- **What you are asked to do**:
In how many lines of the records does the word "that" appear? Reply with the number and nothing else.

- **Data**:
──────────────────────────────

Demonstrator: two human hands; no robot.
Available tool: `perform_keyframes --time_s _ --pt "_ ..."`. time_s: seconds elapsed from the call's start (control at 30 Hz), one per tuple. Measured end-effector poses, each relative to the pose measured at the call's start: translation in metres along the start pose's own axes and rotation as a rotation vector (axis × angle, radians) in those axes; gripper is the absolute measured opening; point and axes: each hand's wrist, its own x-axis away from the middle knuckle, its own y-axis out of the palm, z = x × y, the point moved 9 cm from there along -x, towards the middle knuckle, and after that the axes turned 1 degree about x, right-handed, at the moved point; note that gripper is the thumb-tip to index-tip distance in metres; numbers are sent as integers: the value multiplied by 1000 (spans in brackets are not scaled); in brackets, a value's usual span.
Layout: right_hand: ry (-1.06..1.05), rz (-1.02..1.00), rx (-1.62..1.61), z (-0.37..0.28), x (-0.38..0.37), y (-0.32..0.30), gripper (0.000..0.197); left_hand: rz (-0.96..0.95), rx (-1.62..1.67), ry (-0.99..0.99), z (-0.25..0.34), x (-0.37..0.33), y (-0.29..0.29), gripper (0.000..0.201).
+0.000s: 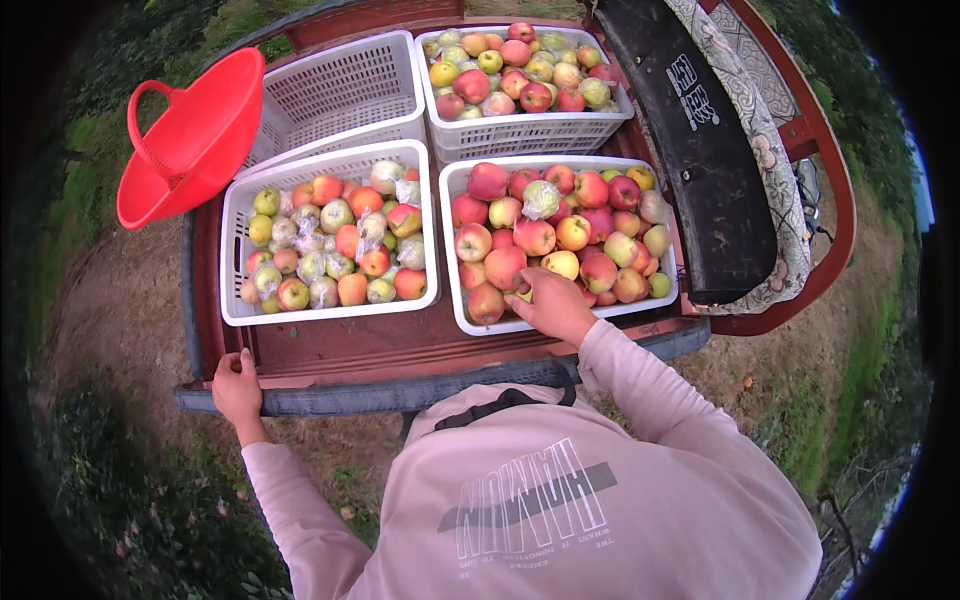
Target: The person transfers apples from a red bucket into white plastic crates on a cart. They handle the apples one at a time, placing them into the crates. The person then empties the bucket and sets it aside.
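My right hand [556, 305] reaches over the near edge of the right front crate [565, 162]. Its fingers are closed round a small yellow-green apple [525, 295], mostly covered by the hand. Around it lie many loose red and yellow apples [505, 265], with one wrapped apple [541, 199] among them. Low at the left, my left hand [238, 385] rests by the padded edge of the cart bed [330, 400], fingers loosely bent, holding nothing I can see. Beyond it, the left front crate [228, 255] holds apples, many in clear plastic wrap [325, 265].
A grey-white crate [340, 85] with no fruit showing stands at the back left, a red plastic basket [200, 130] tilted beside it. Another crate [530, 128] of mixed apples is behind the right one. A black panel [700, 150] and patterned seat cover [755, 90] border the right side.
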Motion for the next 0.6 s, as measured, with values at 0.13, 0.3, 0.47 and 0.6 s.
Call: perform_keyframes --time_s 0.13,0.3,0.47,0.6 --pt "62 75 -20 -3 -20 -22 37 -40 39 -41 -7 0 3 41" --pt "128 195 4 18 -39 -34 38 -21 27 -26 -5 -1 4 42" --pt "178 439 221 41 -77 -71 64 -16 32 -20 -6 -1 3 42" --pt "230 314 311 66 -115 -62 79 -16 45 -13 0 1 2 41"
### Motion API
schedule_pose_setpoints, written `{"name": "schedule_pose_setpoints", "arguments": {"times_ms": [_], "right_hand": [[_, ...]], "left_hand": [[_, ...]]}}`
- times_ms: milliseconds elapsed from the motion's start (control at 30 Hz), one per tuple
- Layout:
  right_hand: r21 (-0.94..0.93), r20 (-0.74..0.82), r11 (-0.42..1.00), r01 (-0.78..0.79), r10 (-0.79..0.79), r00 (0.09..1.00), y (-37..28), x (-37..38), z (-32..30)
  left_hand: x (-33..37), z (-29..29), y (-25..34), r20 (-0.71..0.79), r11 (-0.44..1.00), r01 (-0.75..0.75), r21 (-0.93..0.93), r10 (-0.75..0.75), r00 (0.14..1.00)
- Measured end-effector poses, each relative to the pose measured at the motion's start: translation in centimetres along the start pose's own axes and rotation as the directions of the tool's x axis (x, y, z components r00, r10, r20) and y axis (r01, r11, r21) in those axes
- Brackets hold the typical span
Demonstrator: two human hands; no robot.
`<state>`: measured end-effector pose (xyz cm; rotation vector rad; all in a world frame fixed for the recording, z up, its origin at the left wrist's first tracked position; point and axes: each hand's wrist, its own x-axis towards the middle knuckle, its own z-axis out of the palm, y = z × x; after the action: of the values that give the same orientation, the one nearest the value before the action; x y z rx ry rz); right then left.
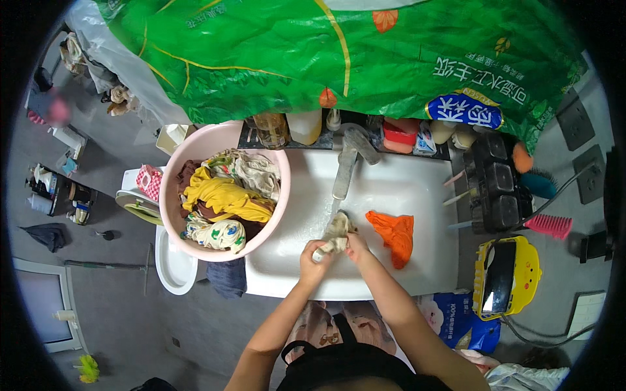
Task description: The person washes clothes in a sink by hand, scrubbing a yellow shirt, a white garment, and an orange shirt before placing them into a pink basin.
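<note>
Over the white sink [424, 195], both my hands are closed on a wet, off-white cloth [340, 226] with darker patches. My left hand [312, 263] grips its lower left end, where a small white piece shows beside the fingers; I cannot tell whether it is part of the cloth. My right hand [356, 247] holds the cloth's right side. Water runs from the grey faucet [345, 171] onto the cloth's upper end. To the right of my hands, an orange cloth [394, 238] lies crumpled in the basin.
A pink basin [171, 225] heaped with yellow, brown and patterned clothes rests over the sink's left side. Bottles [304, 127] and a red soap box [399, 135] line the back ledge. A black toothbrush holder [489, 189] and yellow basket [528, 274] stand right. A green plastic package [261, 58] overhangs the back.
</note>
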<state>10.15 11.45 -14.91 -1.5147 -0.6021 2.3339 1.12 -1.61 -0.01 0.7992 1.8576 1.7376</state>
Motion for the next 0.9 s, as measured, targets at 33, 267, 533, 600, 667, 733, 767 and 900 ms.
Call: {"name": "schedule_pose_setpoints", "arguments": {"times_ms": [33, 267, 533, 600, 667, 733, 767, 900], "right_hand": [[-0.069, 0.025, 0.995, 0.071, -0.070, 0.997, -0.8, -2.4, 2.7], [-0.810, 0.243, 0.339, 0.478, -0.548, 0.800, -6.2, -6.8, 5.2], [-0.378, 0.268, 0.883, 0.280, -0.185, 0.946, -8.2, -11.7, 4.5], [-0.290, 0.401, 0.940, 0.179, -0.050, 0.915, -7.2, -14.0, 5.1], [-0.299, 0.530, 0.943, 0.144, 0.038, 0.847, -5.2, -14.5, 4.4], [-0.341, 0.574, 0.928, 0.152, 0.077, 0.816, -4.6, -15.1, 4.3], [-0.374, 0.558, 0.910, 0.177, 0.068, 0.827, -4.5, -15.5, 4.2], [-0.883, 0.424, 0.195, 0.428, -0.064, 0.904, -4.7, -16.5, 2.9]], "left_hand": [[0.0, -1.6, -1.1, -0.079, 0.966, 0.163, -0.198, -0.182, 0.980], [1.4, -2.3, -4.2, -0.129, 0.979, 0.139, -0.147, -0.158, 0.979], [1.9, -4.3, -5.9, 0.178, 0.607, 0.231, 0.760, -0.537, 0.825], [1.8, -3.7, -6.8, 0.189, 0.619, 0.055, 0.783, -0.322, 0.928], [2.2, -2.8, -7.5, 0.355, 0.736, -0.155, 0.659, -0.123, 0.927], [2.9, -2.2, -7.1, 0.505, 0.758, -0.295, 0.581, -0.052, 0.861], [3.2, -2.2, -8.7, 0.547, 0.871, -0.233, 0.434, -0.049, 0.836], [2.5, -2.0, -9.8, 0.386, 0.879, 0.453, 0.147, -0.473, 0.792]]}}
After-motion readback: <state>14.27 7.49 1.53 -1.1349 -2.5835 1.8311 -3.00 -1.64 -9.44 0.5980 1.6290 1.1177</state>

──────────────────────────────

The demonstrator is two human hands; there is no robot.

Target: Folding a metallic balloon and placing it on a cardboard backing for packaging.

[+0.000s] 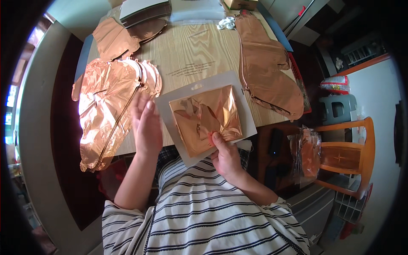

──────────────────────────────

- **Written reply**:
2